Besides being away from home on this important festival, Mr. Hussain lamented not having the option to take a bath. “Nevermind new clothes [for Eid],” he said. “We don’t even have hot water here [in the quarantine facility].”

The lockdown in the Kashmir Valley was tightened ahead of the Muslim festival of Eid, without much official communication. 

While Mr. Hussain seems to have accepted his fate, 23-year-old Gafira Qadir has not. After spending “two difficult months” under lockdown in Noida, Uttar Pradesh, where she had gone for an internship, she boarded the train to Jammu “hoping to spend Eid with family at home”.

She was among the batch of fifty-six travellers lodged at the Zakura Boys Hostel of the University of Kashmir in Srinagar’s outskirts, currently designated as a quarantine facility, since 17 May. This would be her first “sad Eid”, she told The Kashmir Walla over the phone.

Ms. Qadir said that she would have made peace with this if it was not for the forty-nine people, from the batch, who had tested negative and were sent home. Ten days after her samples were taken, on 16 May, in Jammu to test for the COVID-19 test, the results are yet to come. 

She is content at going back home and a few other people quarantined with her also reached out to the district administration with the issues. Srinagar’s District Magistrate, Shahid Choudhary, had replied in a tweet that owing to the pandemic, neither Ramzan—when Muslims observe a month-long fast from dawn till dusk—nor the subsequent festival of Eid celebrated to mark the month’s end would be “normal”. “Please exert no pressure for sending quarantined home without reports,” he tweeted. “It’s not a normal life.”

She said her mother panicked on their last phone call. “I would be at peace if you were at home,” she recalled her mother having told her. “This is Eid, but it does not feel like that anymore.”

However, without the results Ms.
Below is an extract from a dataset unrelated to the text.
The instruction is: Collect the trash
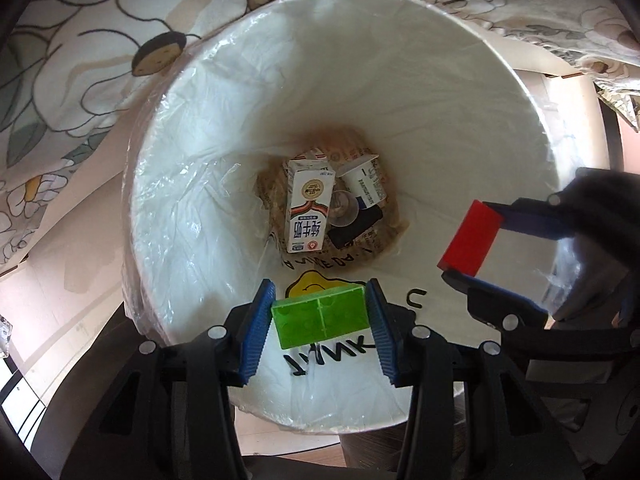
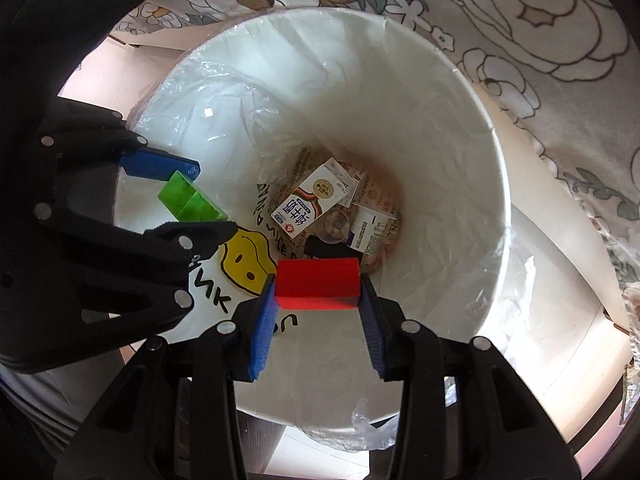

Qadir can’t leave the quarantine facility. “This facility is like a jail,” she said. “I feel like living in a morgue-room: it is small, or maybe that’s how life is like right now.” But this did not mean she would miss out on receiving eidyan–money given by elders as a token of blessings. “I’ll give them my account number,” she said, laughing. “At least I deserve that much.” 

Meanwhile Mr. Hussain still has to wait to gift his daughter an iPad that she had been patiently waiting for. “I just wanted to send this gift somehow,” he said. “Even if I stay trapped this Eid here, the gift could have reach her. [But] that wasn’t possible because we had no transport facility.”

This Eid in Kashmir reflects the dystopia of our times. Mosques and markets have remained shut. Meetings are rare, giving a hug to greet someone seems risky. Although lockdowns are not new to Kashmir—this is the second Eid under a lockdown—the coronavirus pandemic has turned the world upside, taluk peth as it would be said in Kashir.